The Court of Appeal has handed down judgment in Prempeh v Lakhany  EWCA Civ 1422. The court considered 2 issues that have been raised against landlords recently in respect of s.8, Housing Act 1988 notices and confirmed, dismissing the appeal, that:
- a section 8 notice based on arrears of rent is not a demand for rent within the meaning of s.47, Landlord and Tenant Act 1987 and,
- Form 3 (the prescribed form of a section 8 notice) does not require the landlord’s own name and address to be provided. It is sufficient that the name and address of the person signing be provided, which may be, as in this case, the agent of the landlord.
What does this mean for landlords and tenants?
In the 12 months prior to the stay on possession claims, landlords, including social landlords, saw an increase in defences being raised based on who had signed the s.8 notice. Such a defence, if successful for a tenant, could wipe out any mandatory ground for possession where the court does not have a discretion to dispense with notice.
This judgment should provide assurance to such landlords that the signature requirements for a s.8 notice are those set out in the prescribed form in Regulation 3 of the Assured Tenancies and Agricultural Occupancies (Forms) (England) Regulations 2015/620. As the Court of Appeal notes, Form 3 provides that the s.8 notice is to be signed and dated by the landlord or the landlord’s agent.
The judgment also confirms that a s.8 notice is not a demand for rent.
The judgment does knock out 2 “technical” defences for tenants who find themselves subject to a mandatory ground for possession where they may not have a substantive defence to proceedings.
Court of Appeal’s judgment
Ground 1 – is a s. 8 notice based upon rent arrears a demand for rent within the meaning of s.47 of Landlord and Tenant Act 1987?
The court noted that many grounds within schedule 2, Housing Act 1988 have nothing to do with rent arrears. The odd situation the argument on appeal would create is that some s.8 notices would be a demand for rent but other notices that relied on non-arrears grounds would not be. This could not have been Parliament’s intention.
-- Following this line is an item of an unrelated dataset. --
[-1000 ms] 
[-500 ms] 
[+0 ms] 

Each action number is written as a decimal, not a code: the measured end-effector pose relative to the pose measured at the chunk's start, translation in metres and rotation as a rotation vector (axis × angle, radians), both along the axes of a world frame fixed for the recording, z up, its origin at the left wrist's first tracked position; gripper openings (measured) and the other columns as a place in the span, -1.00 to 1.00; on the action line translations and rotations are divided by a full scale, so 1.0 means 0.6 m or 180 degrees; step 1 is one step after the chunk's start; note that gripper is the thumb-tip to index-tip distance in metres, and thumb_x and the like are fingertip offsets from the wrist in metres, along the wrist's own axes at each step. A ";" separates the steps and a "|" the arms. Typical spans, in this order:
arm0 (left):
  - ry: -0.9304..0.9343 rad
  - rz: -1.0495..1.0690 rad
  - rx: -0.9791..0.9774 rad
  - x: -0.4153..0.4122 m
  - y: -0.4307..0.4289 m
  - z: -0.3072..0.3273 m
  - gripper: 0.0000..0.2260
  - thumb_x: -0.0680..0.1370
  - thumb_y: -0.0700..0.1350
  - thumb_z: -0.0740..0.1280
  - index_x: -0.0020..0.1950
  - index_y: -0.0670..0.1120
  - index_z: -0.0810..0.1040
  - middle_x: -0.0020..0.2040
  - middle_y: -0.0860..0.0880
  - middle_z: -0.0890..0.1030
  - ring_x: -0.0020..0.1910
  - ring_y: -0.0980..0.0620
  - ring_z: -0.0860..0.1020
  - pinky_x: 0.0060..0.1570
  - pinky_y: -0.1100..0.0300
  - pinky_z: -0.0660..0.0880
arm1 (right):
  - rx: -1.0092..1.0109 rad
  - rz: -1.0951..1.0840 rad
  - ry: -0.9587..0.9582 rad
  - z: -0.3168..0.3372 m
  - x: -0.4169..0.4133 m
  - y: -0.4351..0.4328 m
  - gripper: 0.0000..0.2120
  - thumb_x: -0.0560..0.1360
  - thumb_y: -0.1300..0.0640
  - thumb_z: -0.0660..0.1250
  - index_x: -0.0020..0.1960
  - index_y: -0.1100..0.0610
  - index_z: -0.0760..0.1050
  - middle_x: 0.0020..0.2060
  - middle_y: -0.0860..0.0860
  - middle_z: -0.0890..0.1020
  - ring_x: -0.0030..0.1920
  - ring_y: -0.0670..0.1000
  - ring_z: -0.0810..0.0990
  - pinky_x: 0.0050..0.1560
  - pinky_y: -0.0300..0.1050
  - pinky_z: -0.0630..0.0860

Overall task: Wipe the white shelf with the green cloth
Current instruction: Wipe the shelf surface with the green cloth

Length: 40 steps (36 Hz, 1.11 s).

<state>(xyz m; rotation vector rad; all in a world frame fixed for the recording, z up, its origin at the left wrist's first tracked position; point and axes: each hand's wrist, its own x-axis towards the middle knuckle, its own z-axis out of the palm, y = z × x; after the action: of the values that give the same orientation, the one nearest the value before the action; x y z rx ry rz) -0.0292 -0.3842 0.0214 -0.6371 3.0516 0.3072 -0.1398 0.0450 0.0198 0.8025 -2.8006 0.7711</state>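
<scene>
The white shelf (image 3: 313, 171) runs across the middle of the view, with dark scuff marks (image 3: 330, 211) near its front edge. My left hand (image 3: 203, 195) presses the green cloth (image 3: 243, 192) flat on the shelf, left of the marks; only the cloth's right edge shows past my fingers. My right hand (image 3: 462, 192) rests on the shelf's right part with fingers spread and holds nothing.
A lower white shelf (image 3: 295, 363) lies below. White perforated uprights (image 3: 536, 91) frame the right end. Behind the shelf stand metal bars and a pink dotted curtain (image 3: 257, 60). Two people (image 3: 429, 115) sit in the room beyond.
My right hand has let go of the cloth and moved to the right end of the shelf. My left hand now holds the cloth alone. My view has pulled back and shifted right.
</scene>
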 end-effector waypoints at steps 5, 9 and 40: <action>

Further, “demand” is an ordinary English word, not one with a technical legal meaning and the s. 8 notice said nothing about requiring payment. What a s.8 notice actually does is give certain information to the tenant as described within section 8 itself (see s.8(3), Housing Act 1988). It also gives the tenant a warning shot to put such matters right. The court said at :
“A s. 8 notice based on Ground 8 cannot be taken to convey the implicit message “Pay me the arrears or else I will take you to court”, as this would be inaccurate. The only accurate message that it conveys is “I am intending to take you to court; if you are still 2 months in arrears at the date of the hearing, I will ask for (and expect to obtain) possession.” That no doubt gives the tenant an opportunity to avoid judgment for possession if they are in a position to ensure that there are by the time of the hearing no, or insufficient, arrears outstanding. But I still do not regard it as appropriate to describe the s. 8 notice as requiring payment, and in my judgment it is not a “demand for rent” within the meaning of s. 47 of the 1987 Act”.
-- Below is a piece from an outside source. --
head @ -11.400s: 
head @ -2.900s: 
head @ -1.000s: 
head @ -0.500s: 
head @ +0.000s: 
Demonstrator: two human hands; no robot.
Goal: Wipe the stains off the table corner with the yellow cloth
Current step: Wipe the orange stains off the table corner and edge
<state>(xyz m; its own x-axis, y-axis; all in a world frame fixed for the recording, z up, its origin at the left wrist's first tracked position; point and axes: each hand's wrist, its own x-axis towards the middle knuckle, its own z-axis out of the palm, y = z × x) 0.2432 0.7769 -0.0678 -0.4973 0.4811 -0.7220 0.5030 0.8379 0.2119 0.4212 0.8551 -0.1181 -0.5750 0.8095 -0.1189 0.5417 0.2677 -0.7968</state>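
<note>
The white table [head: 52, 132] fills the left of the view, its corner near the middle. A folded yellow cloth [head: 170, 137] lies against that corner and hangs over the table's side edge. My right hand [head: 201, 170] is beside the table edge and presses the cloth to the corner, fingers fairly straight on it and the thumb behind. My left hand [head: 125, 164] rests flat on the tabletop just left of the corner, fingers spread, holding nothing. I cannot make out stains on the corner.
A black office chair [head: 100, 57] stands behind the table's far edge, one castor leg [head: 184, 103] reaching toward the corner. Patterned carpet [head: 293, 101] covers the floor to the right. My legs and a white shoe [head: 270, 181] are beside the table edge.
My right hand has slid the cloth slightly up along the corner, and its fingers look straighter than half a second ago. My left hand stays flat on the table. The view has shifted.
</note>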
The notice in this case followed the statutory scheme. It was not a demand for rent.
Ground 2 – does a section 8 notice have to contain the landlord’s address?
Form 3 indicates where it should be filled in. Paragraph 6 of Form 3 provides the following instructions:
“To be signed and dated by the landlord or licensor or the landlord’s or licensor’s agent (someone acting for the landlord or licensor)….”
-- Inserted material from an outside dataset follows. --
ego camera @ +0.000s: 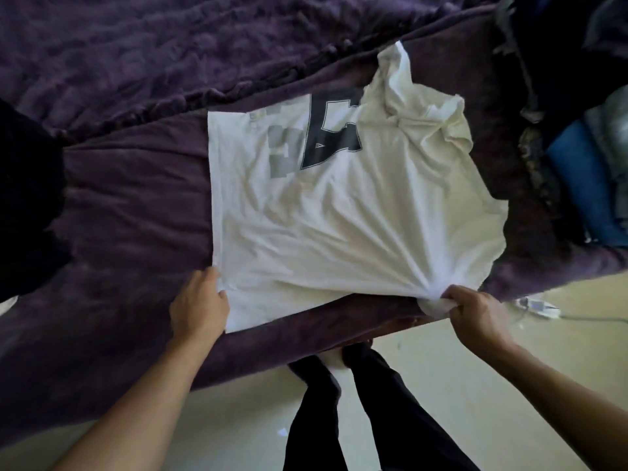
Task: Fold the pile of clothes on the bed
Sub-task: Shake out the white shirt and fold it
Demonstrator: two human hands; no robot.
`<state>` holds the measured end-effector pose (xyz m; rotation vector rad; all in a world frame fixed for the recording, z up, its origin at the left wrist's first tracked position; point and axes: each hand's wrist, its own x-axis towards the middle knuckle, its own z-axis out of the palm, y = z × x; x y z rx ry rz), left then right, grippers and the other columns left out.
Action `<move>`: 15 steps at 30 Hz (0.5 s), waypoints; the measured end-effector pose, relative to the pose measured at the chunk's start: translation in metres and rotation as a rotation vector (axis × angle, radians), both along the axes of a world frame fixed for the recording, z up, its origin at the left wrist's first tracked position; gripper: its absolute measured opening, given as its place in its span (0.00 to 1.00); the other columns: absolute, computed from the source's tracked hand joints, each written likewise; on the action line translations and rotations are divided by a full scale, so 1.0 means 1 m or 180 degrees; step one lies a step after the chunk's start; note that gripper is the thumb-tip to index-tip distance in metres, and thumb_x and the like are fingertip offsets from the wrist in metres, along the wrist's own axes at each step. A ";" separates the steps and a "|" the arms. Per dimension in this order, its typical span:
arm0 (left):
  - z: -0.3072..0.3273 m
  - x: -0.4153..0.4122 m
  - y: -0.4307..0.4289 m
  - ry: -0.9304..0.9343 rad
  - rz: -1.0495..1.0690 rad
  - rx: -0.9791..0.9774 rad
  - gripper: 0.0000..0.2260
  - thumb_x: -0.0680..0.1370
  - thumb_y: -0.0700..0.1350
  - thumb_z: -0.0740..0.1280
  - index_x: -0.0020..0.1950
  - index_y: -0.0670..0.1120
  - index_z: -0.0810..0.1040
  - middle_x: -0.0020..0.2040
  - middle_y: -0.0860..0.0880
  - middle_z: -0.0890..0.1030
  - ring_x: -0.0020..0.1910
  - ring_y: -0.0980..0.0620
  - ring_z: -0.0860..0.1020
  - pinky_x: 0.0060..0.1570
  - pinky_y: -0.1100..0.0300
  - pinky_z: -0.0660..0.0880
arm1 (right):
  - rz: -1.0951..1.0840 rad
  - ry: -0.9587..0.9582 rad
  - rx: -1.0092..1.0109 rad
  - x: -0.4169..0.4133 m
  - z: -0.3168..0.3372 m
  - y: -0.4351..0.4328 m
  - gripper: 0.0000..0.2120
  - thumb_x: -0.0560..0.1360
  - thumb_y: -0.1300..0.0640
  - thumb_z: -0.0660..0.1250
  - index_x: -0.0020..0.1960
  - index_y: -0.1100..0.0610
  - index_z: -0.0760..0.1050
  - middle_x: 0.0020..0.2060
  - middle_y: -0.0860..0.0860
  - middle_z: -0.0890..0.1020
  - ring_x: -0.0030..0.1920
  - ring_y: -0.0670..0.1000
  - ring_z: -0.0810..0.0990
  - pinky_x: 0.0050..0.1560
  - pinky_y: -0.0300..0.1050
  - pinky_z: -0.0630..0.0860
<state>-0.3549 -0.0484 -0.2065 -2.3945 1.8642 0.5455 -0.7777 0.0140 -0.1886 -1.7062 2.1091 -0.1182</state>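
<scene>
While the left hand (200, 302) pinches the hem corner and the right hand (475, 312) grips bunched cloth, the white shirt (339, 212) runs lengthwise across the frame, above both.

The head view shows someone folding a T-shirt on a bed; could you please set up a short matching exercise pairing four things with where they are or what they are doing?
Things:
1. left hand
2. right hand
3. T-shirt
4. blue cloth

Places or states:
A. spread on the purple blanket, dark letter showing
B. lies in the heap at the right edge of the bed
C. grips a bunched corner of white fabric
D. rests at the shirt's straight edge, fingers on the cloth

Pairs: 1-D, 2-C, 3-A, 4-B
</scene>
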 end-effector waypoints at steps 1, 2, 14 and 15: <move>-0.002 -0.013 0.002 0.0061 -0.0371 0.0007 0.10 0.74 0.41 0.67 0.55 0.45 0.76 0.52 0.44 0.78 0.51 0.40 0.76 0.43 0.49 0.73 | 0.0028 0.0020 -0.0022 -0.002 -0.001 0.006 0.07 0.64 0.63 0.61 0.35 0.53 0.75 0.29 0.47 0.75 0.31 0.55 0.74 0.26 0.41 0.65; -0.005 -0.028 0.006 0.0059 -0.0750 0.0122 0.09 0.75 0.42 0.66 0.54 0.46 0.77 0.52 0.45 0.78 0.51 0.42 0.76 0.46 0.50 0.73 | 0.0036 0.0048 -0.0009 -0.004 -0.004 0.012 0.09 0.65 0.66 0.64 0.36 0.53 0.76 0.32 0.48 0.77 0.34 0.56 0.76 0.28 0.44 0.68; -0.075 -0.063 0.020 -0.0434 -0.1437 0.0633 0.17 0.75 0.37 0.61 0.62 0.49 0.76 0.59 0.48 0.76 0.57 0.45 0.73 0.53 0.52 0.70 | -0.0667 -0.0358 0.0578 -0.024 -0.022 -0.017 0.11 0.71 0.60 0.67 0.49 0.50 0.83 0.46 0.50 0.84 0.47 0.54 0.80 0.45 0.46 0.75; -0.075 -0.057 0.018 -0.0380 -0.1379 0.0612 0.18 0.75 0.36 0.61 0.62 0.47 0.77 0.59 0.47 0.77 0.57 0.45 0.74 0.54 0.51 0.71 | -0.1036 -0.0639 0.0495 -0.032 -0.020 -0.042 0.11 0.71 0.60 0.65 0.48 0.51 0.83 0.40 0.49 0.83 0.42 0.52 0.80 0.42 0.44 0.76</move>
The argument on appeal appeared to be that where an agent signs the notice, not only does the agent’s address need to be set out but it should also contain the landlord’s name and address. The court commented that if it was right that the form requires the landlord’s own name and address to be given, even where an agent (who need not be a professional agent) has signed for the landlord, then “the form would be a trap for the unwary”.
The court held that a s.8 notice did not require the landlord’s own name and address in the case where it was signed by the landlord’s agent.